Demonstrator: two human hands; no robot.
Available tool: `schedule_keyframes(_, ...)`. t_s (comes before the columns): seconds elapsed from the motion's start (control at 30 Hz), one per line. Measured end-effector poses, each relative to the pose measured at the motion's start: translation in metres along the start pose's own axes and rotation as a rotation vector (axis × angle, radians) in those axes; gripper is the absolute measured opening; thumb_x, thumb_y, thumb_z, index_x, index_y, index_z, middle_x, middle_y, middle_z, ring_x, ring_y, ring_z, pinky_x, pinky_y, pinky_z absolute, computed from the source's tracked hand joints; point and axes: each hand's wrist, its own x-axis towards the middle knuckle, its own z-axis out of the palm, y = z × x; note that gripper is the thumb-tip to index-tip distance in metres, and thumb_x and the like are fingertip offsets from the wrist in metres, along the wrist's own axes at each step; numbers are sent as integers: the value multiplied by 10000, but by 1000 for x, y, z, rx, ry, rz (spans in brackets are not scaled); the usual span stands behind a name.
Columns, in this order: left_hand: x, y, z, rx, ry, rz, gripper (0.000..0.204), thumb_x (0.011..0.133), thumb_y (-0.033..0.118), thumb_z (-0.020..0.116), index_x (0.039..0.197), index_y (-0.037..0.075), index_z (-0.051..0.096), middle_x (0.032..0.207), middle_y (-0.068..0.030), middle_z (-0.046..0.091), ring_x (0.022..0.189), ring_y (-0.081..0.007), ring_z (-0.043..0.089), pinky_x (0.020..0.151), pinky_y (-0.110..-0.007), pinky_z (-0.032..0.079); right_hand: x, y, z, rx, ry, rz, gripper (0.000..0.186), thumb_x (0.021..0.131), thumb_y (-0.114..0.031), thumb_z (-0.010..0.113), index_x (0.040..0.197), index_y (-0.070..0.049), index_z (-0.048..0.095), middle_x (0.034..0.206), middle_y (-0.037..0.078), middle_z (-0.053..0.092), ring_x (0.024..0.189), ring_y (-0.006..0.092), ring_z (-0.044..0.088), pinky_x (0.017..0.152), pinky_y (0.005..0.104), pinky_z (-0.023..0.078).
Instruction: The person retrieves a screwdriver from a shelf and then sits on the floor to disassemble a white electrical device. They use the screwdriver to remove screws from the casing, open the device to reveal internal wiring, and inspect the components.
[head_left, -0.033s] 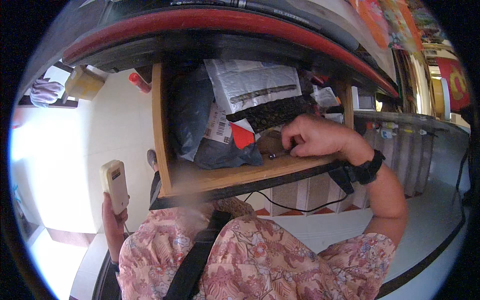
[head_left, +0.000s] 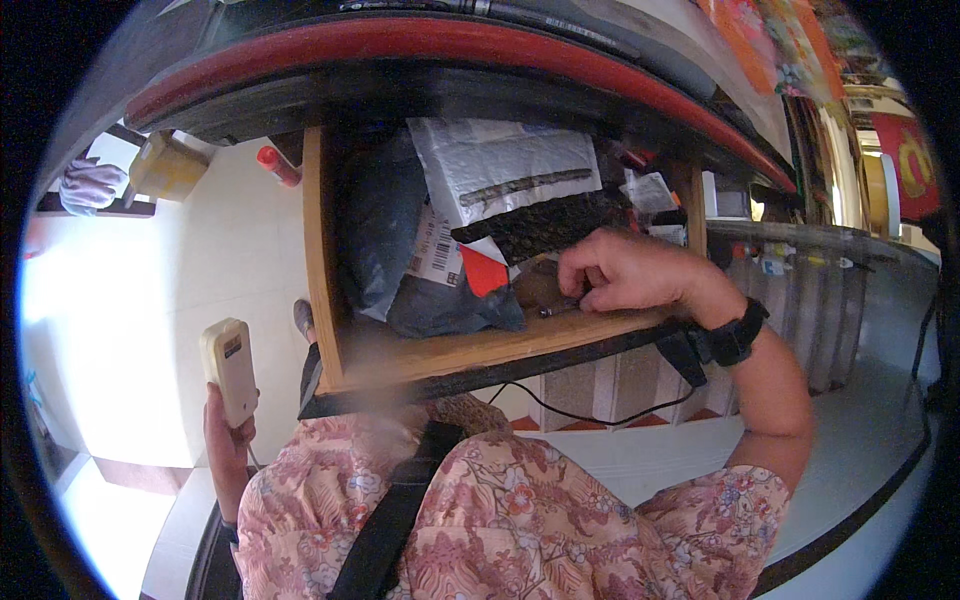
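- Right hand (head_left: 640, 275): we see it inside the open drawer (head_left: 316, 230), right of the frame's centre, back of the hand up, fingers curled inward.
- Right fingers: we read thumb and forefinger as close together at the drawer's near edge; whether they pinch anything we cannot tell, the tips being partly hidden.
- Small dark item with a shiny end (head_left: 545, 312): lies just left of those fingertips, near the drawer's front board. We can't tell its kind, or whether it touches them.
- Key relation: its visible part runs roughly left to right, about along the front board, shiny end away from the hand. Right hand is much the nearer; left is well apart, outside the drawer.
- Left hand (head_left: 226, 445): lower left of the frame, fingers wrapped round the lower part of a cream handheld device (head_left: 231, 370). Device stands near upright in the picture, top leaning slightly left.
- Drawer contents, up and left of the right hand: we note a grey plastic bag (head_left: 378, 235) with a white label (head_left: 436, 250), an orange-red patch (head_left: 486, 272) beside the label, a silver padded envelope (head_left: 520, 165), and black bubble wrap (head_left: 545, 228) just above the fingers.
- Around: red-edged worktop (head_left: 460, 40) across the top of the frame, black watch (head_left: 738, 335) on the right wrist.
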Motion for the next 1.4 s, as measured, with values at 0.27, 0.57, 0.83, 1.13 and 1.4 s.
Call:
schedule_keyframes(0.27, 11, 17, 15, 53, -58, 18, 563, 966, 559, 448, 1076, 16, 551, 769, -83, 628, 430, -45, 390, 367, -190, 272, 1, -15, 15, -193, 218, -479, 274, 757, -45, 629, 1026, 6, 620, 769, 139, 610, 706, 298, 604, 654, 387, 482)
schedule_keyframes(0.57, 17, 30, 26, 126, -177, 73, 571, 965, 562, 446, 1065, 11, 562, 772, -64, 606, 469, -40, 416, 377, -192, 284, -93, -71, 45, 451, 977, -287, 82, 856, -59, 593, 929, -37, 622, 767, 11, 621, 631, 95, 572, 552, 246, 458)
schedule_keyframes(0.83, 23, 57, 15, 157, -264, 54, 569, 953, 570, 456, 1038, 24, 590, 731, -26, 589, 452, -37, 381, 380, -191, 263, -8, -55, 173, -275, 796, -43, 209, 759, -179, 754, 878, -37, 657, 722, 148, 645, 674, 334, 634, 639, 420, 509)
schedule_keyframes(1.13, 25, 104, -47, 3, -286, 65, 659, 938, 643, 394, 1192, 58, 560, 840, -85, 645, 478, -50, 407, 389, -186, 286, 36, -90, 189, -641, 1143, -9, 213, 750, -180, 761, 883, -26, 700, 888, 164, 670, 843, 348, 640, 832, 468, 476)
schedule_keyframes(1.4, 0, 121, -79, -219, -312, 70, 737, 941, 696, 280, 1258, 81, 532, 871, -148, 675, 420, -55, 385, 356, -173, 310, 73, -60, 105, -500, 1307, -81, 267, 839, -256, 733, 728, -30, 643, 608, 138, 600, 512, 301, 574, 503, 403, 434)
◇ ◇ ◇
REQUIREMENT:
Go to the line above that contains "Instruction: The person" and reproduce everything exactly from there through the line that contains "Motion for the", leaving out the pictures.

TASK OUTPUT:
Instruction: The person retrieves a screwdriver from a shelf and then sits on the floor to disassemble a white electrical device. They use the screwdriver to remove screws from the casing, open the device to reveal internal wiring, and inspect the components.
[head_left, -0.033s] 
[head_left, +0.000s] 
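- Right hand (head_left: 640, 275): we see it inside the open drawer (head_left: 316, 230), right of the frame's centre, back of the hand up, fingers curled inward.
- Right fingers: we read thumb and forefinger as close together at the drawer's near edge; whether they pinch anything we cannot tell, the tips being partly hidden.
- Small dark item with a shiny end (head_left: 545, 312): lies just left of those fingertips, near the drawer's front board. We can't tell its kind, or whether it touches them.
- Key relation: its visible part runs roughly left to right, about along the front board, shiny end away from the hand. Right hand is much the nearer; left is well apart, outside the drawer.
- Left hand (head_left: 226, 445): lower left of the frame, fingers wrapped round the lower part of a cream handheld device (head_left: 231, 370). Device stands near upright in the picture, top leaning slightly left.
- Drawer contents, up and left of the right hand: we note a grey plastic bag (head_left: 378, 235) with a white label (head_left: 436, 250), an orange-red patch (head_left: 486, 272) beside the label, a silver padded envelope (head_left: 520, 165), and black bubble wrap (head_left: 545, 228) just above the fingers.
- Around: red-edged worktop (head_left: 460, 40) across the top of the frame, black watch (head_left: 738, 335) on the right wrist.
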Motion for the next 1.4 s, as measured, with values at 0.27, 0.57, 0.83, 1.13 and 1.4 s.

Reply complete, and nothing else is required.